After I gave my speech [the #HeforShe launch at the UN] there was a website threatening to release naked pictures of me. I knew it was a hoax, but I think a lot of people that were close to me knew gender equality was an issue but didn’t think it was that urgent, that it was a thing of the past. I was raging, it made me so angry, I was like, this is why I have to be doing this. If anything, if they were trying to put me off it, it did the opposite.
I really empathize with people and I can’t help but take care of them and protect them, sometimes in a kind of unhealthy way. I’m definitely a caretaker. I have to really pull myself back on the reins and say, ‘Put yourself first. Love yourself first.’ I’ve had dark times – this voice in my head that makes me pretty hard on myself, I really don’t let anything go. I’ve been learning that I have to try and be a bit kinder and take care of myself a bit better.
I think it is right I am paid the same as my male counterparts. I think it is right that I should make decisions about my own body. I think it is right that women be involved on my behalf in the policies and decisions that affect my life. I think it is right that socially, I am afforded the same respect as men.
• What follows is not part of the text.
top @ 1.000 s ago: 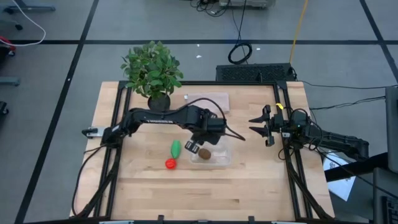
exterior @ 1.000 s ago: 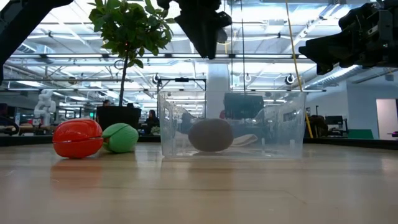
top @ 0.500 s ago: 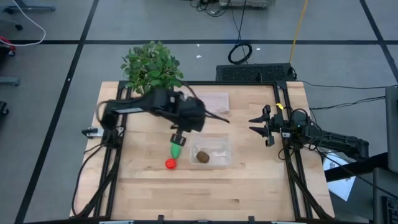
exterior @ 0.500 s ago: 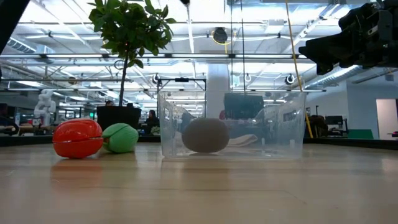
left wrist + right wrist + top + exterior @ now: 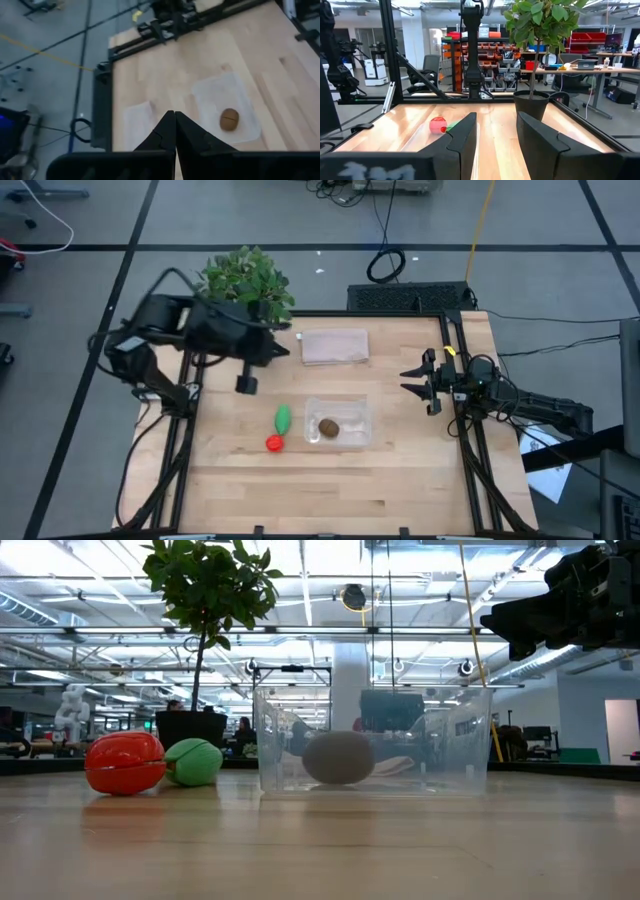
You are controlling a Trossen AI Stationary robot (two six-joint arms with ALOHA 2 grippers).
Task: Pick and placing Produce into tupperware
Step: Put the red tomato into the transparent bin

“Sometimes I hear myself in interviews and I feel like I’m in that skit from Extras where one actor is taking the piss out of celebrities who are like, “I’m so normal! Look at me being really normal, doing all of this normal stuff!” You can take it to a point where it’s like, “Well, yeah, my life is kind of weird and I can’t pretend that I live exactly like everyone else,” because it’s an extraordinary set of circumstances to be under, so it’s kind of finding that middle ground. But yeah—sometimes I hear myself back and I’m like, “This just sounds like bullshit.” — Emma Watson
“It’s called the impostor syndrome. It’s almost like the better I do, the more my feeling of inadequacy actually increases, because I’m just going, Any moment, someone’s going to find out I’m a total fraud, and that I don’t deserve any of what I’ve achieved. I can’t possibly live up to what everyone thinks I am and what everyone’s expectations of me are. It’s weird—sometimes [success] can be incredibly validating, but sometimes it can be incredibly unnerving and throw your balance off a bit, because you’re trying to reconcile how you feel about yourself with how the rest of the world perceives you.”
You only learn from experience, so as much as someone can tell you things, you have to go out there and make your own mistakes in order to learn.
I feel like young girls are told they have to be a princess, and be delicate and fragile, and that’s bulls**t. I identify much more with the idea of being a warrior, being a fighter. If I was going to be a princess, I’d be a warrior princess, definitely.
“It is always surprising for me, to see how long this period of time is, where I have come and from where I started. It is pleasant to follow that journey.”
She [Belle] remains curious, compassionate and open-minded. And that’s the kind of woman I would want to embody as a role model, given the choice. There’s this kind of outsider quality that Belle had, and the fact she had this really empowering defiance of what was expected of her. In a strange way, she challenges the status quo of the place she lives in, and I found that really inspiring. She manages to keep her integrity and have a completely independent point of view. She’s not easily swayed by other people’s perspective—not swayed by fear-mongering or scapegoating.
“Call me a
‘diva’, call me a ‘feminazi’, call me ‘difficult’, call me a ‘First World
feminist’, call me whatever you want, it’s not going to stop me from trying to
do the right thing and make sure that the right thing happens. Because it
doesn’t just affect me, it affects all the other women who are in this with me,
and it affects all the other men who are in this with me, too.”